• Goal of the exercise: Write out the full listing, matching it line for line.

• Data section:
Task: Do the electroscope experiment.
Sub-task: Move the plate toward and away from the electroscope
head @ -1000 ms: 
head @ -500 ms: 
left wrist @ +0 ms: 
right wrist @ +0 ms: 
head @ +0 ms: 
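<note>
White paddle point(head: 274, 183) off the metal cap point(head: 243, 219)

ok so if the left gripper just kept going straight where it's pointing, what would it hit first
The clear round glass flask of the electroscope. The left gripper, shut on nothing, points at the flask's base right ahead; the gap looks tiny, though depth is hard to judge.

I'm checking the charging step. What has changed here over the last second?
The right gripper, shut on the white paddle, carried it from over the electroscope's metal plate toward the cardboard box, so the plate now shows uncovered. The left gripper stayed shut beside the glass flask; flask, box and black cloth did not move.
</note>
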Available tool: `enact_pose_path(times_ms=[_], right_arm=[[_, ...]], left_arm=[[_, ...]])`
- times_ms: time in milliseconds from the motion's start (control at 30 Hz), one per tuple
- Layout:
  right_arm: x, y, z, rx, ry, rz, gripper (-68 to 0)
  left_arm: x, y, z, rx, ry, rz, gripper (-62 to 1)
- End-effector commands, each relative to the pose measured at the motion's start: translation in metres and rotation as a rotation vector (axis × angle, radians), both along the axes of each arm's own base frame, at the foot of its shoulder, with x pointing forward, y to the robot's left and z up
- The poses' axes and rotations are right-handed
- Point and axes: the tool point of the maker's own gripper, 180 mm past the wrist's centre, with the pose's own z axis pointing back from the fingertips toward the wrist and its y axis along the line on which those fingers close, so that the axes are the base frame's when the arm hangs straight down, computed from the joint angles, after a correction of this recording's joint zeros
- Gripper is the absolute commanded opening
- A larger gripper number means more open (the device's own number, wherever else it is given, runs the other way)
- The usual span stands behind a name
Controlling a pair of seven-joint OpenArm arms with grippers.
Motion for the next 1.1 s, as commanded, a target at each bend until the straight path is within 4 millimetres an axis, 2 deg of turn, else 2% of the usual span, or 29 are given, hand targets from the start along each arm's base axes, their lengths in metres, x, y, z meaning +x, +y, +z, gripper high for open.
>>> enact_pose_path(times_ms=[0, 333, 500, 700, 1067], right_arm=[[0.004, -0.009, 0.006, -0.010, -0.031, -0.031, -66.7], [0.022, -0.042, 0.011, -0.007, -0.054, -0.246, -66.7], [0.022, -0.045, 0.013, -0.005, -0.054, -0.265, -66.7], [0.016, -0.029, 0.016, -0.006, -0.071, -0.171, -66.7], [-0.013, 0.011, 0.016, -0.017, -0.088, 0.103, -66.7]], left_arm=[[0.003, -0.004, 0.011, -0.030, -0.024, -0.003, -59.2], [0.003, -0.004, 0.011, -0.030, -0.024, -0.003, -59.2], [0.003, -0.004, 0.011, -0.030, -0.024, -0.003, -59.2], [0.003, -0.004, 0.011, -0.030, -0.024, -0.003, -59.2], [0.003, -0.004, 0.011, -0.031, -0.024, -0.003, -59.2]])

• Response:
Task: Do the electroscope experiment.
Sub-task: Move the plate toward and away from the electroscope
head @ -1000 ms: 
head @ -500 ms: 
left wrist @ +0 ms: 
right wrist @ +0 ms: 
head @ +0 ms: 
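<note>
White paddle point(head: 274, 183) off the metal cap point(head: 243, 219)

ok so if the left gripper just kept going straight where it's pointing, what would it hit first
The clear round glass flask of the electroscope. The left gripper, shut on nothing, points at the flask's base right ahead; the gap looks tiny, though depth is hard to judge.

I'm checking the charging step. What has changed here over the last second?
The right gripper, shut on the white paddle, carried it from over the electroscope's metal plate toward the cardboard box, so the plate now shows uncovered. The left gripper stayed shut beside the glass flask; flask, box and black cloth did not move.
</note>
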Available tool: `enact_pose_path(times_ms=[_], right_arm=[[_, ...]], left_arm=[[_, ...]])`
- times_ms: time in milliseconds from the motion's start (control at 30 Hz), one per tuple
- Layout:
  right_arm: x, y, z, rx, ry, rz, gripper (-68 to 0)
  left_arm: x, y, z, rx, ry, rz, gripper (-62 to 1)
- End-effector commands, each relative to the pose measured at the motion's start: translation in metres and rotation as a rotation vector (axis × angle, radians), both along the axes of each arm's own base frame, at the foot of its shoulder, with x pointing forward, y to the robot's left and z up
- The poses' axes and rotations are right-handed
- Point and axes: the tool point of the maker's own gripper, 180 mm past the wrist's centre, with the pose's own z axis pointing back from the fingertips toward the wrist and its y axis along the line on which those fingers close, so that the axes are the base frame's when the arm hangs straight down, computed from the joint angles, after a correction of this recording's joint zeros
- Gripper is the absolute commanded opening
- A larger gripper number means more open (the device's own number, wherever else it is given, runs the other way)
- The usual span stands behind a name
Controlling a pair of seven-joint OpenArm arms with grippers.
Motion for the next 1.1 s, as commanded, a target at each bend until the straight path is within 4 millimetres an axis, 2 deg of turn, else 2% of the usual span, or 29 are given, hand targets from the start along each arm's base axes, their lengths in metres, x, y, z meaning +x, +y, +z, gripper high for open.
>>> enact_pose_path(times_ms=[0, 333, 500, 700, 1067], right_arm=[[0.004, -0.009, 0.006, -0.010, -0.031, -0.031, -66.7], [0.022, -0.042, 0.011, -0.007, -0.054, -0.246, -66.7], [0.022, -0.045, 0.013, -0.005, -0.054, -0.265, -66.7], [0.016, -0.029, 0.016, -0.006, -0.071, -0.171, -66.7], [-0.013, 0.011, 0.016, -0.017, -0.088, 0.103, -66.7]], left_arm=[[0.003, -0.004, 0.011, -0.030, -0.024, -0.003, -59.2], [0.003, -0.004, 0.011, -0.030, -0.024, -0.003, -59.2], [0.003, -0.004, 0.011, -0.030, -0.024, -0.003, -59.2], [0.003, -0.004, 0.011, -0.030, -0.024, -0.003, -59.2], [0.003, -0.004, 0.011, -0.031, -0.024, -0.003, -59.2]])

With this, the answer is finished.